1955年,參加亞非會議的中國代表團租用的印度國際航空公司“克什米爾公主號”飛機被台灣特務機關炸毀,申健被派到新加坡處理遇難人員的善後事宜,隨後又到萬隆參與了周恩來的保衛工作;在外交部工作的熊向暉也被派往香港與印度情報局副局長高氏聯合展開調查,通過深入細緻的工作,熊向暉把國民黨特務製造的這一慘案來龍去脈全部查清,並按照中央的指示與港英當局進行了交涉,使台灣特務機關的罪行大白於天下。
陳忠經在隨同伍修權出使聯合國期間,他擔任的是與聯合國、美國方面聯絡的工作,據伍修權的回憶,他“幹得十分認真盡職”。其後,陳忠經轉入文化外交工作,1954年中國人民對外文化協會(對外友協前身)成立后,他當選為該協會的秘書長,後來又升任副會長,20世紀50、60年代,對外文協組織的藝術團頻頻出訪各國,通過藝術交流這種民間外交的形式打破了西方國家對中國的封鎖,為新中國贏得了來自世界各地人民的真誠友誼,其間陳忠經功不可沒。
1960年12月,申健作為中國首任駐古巴大使赴哈瓦那。古巴是當時美洲唯一與中華人民共和國建交的國家,可以說他是重任在肩。時值古巴革命勝利不久,國內局勢非常動蕩,每天槍聲和炸彈聲不絕於耳,他和夫人熊友榛的枕下,每夜都放著手槍,緊張的局勢在美國策動吉隆灘登陸時達到頂峰,中國大使館甚至開始準備將使館儲存的武器和古巴政府贈送的20支衝鋒槍發給使館工作人員,以便在敵軍進佔后開展游擊戰,不過好在古巴政府擊退了雇傭軍,這才使局勢平靜下來。

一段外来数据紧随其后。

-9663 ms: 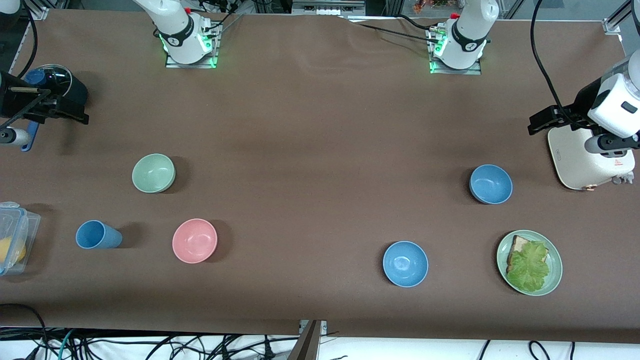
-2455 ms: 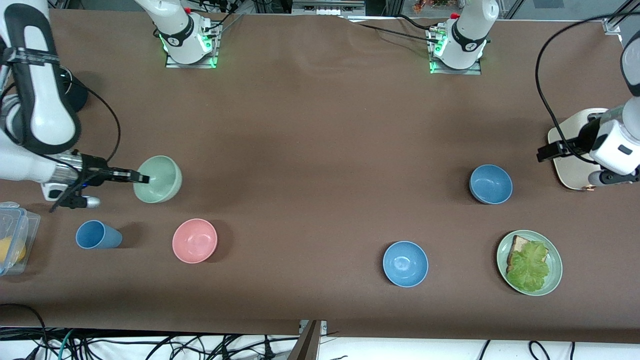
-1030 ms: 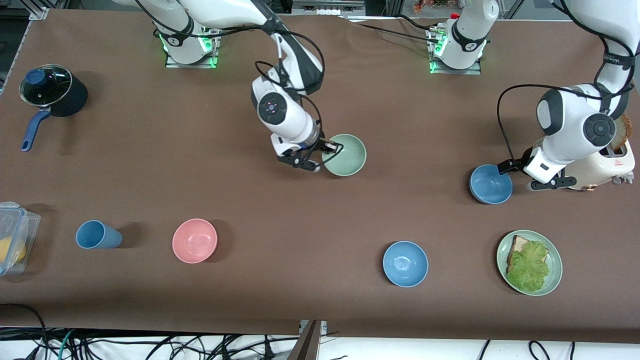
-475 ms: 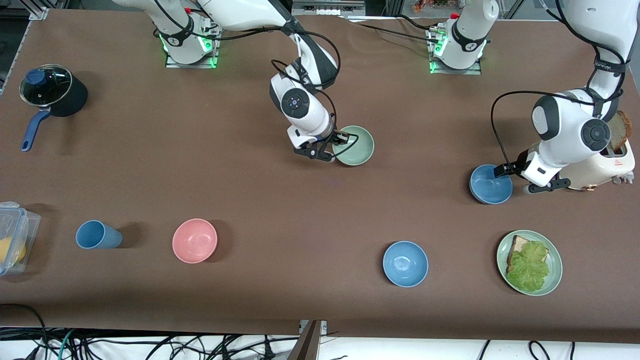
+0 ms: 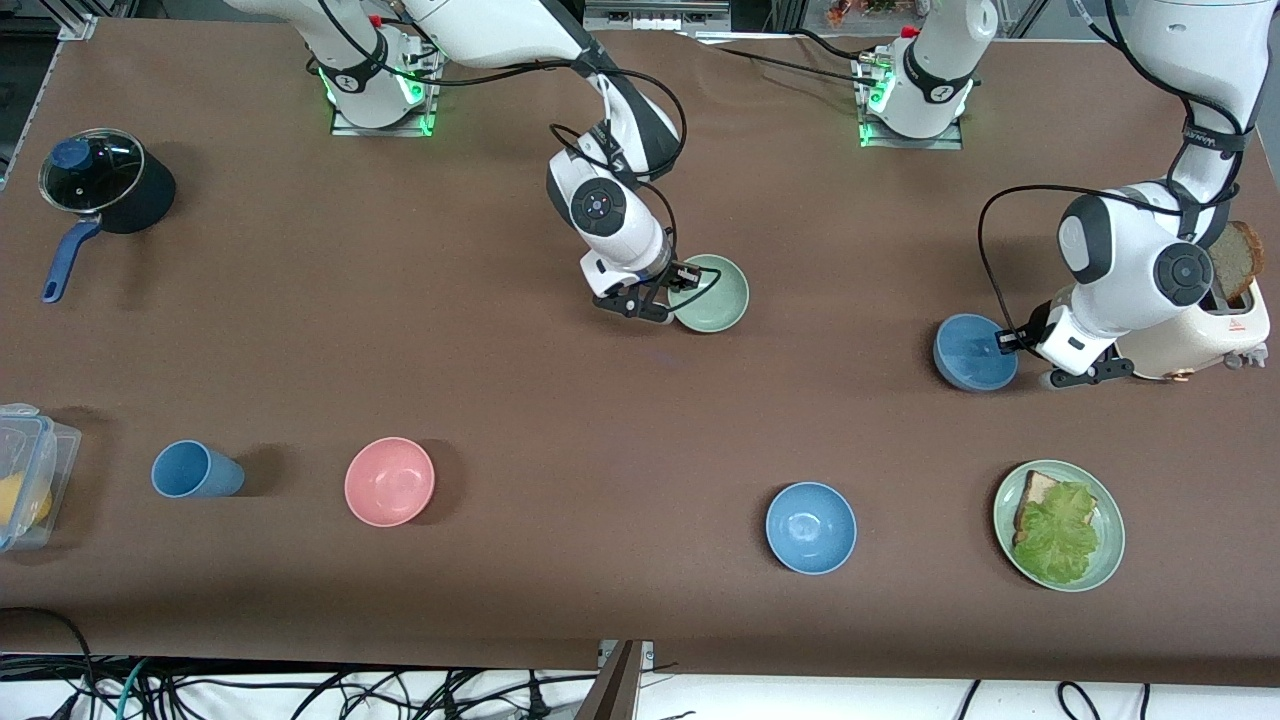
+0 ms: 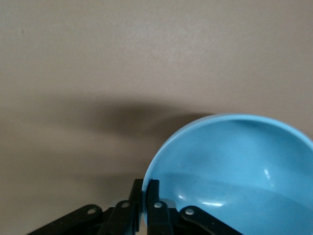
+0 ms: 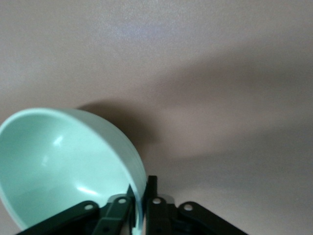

文化大革命期間,熊向暉等三人都受到衝擊,非常熟悉他們情況的周恩來出面保護了他們,使他們得以繼續發揮自己的才智。熊向暉在尼克松訪華期間,以“總理助理”的身份負責一些重要問題的處理;中國恢復聯合國席位后,他成為重返聯合國的中國代表團的代表之一。申健則以中聯部副部長的身份主持了中聯部工作,為動蕩時期維持黨對外的正常交往做了很多工作。對外友協工作停頓,陳忠經轉而從事國際問題研究,文革后,他出任中國現代國際關係研究所所長,在深入分析國際形勢的基礎上,他根據中國的實際情況撰寫了《國際戰略問題》一書,這部著作現在已成為研究國際關係的權威之作。文化大革命后,申健出使印度,為恢復中印友好關係又做了很多有益的工作,其後,他擔任中國現代國際關係研究所高級研究員,從事對外關係研究工作。熊向暉則轉任中國國際信託投資公司黨組書記、副董事長,又投入到改革開放后的經濟建設大潮中。